Bei den Gedanken an die, die alle nicht mehr dabei sind, entfährt mir offenbar ein hörbares Seufzen. Meine Tochter schaut mich sogleich an und fragt: „Alles okay, Papa?“ „Ja, klar!“, beruhige ich sie und bin gerade selber überrascht, dass mich das an diesem Morgen so bewegt.
Der Chor setzt ein und füllt den Kirchenraum mit seinem Gesang. Sie singen gut, halten ihre Stimme und doch wenn man die alte Klangfülle des Chors noch im Ohr hat, weiß man, was heute nicht mehr so ist, wie es mal war.
Auf dem Weg nach Hause sagt meine Tochter: „War das nicht schön heute mit dem Chor?“ „Fand ich auch“, antworte ich, und erzähle ihr, was mir während des Gottesdienstes so durch den Kopf gegangen ist. Ein paar Schritte weiter wundere ich mich: Alle Lieder, die der Chor gesungen hat, waren Choräle. Klassiker aus dem Gesangbuch, also nichts, was meine Tochter normalerweise bemerkenswert findet. „Welches Lied hat Dir denn besonders gefallen?“ will ich also wissen. „Die Lieder waren okay, nicht so meins“ antwortet sie und lässt mich für einen Moment verwirrt zurück. „Hast Du denn nicht gesehen, wie die sich gegenseitig geholfen haben? Die haben total gut aufeinander aufgepasst und waren total lieb zueinander.“ Dann erzählt sie mir, was ihr aufgefallen ist. Wie die Chormitglieder sich gegenseitig im wörtlichen Sinne gestützt haben. Wie sie aufeinander geachtet haben, so dass die, die nicht gut lange stehen können, sich an den Altar lehnen konnten. Und wie sie dafür gesorgt haben, dass die Erblindete auf der richtigen Stufe sicher gestanden hat.

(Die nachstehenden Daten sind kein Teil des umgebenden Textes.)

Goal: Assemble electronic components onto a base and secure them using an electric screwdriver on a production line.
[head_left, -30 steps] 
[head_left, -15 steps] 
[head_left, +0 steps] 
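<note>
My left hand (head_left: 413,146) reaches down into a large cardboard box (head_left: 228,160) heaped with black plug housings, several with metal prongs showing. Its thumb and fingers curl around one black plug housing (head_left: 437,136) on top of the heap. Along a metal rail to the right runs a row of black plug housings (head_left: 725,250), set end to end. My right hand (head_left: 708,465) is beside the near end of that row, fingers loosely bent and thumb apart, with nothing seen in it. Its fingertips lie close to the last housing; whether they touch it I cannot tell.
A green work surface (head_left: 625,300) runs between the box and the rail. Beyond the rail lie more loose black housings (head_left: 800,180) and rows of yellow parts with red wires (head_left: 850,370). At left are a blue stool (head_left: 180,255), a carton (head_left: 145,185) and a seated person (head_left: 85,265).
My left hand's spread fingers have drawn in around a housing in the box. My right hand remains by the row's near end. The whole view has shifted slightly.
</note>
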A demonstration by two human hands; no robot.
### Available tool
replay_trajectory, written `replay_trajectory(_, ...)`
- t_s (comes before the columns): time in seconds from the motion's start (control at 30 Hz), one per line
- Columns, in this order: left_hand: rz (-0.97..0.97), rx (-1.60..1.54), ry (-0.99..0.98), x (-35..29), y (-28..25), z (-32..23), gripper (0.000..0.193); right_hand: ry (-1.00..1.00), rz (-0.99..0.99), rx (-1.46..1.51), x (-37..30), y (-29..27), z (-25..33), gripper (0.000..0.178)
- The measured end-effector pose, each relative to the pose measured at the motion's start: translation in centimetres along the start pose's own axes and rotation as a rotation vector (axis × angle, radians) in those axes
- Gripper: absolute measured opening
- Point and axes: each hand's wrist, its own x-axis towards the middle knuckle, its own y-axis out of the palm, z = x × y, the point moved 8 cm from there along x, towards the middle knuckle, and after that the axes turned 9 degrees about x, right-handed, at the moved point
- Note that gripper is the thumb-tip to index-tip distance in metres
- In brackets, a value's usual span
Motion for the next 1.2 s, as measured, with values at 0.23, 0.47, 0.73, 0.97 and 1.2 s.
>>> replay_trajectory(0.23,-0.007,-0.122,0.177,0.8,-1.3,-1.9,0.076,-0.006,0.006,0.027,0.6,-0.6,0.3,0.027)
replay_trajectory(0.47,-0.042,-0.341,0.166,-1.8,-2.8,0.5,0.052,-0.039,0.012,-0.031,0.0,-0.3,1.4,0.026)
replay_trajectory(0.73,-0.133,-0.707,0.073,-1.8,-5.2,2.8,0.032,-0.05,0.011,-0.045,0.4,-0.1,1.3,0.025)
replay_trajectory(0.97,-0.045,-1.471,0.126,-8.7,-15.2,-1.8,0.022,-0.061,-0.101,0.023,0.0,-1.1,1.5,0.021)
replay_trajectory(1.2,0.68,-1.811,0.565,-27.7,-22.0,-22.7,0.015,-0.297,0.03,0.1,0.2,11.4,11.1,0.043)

Als sie das erzählt, läuft der Auftritt des Chors vor meinem inneren Auge ab. Ich sehe nicht mehr die Lücken, sondern die Fülle, mit der dieser Chor eine Botschaft rübergebracht hat. „Eure Söhne und eure Töchter sollen weissagen, [.:.] und eure Alten sollen Träume haben“ schreibt der Prophet Joel. Vielleicht habe ich jetzt ein wenig davon verstanden, was er meint.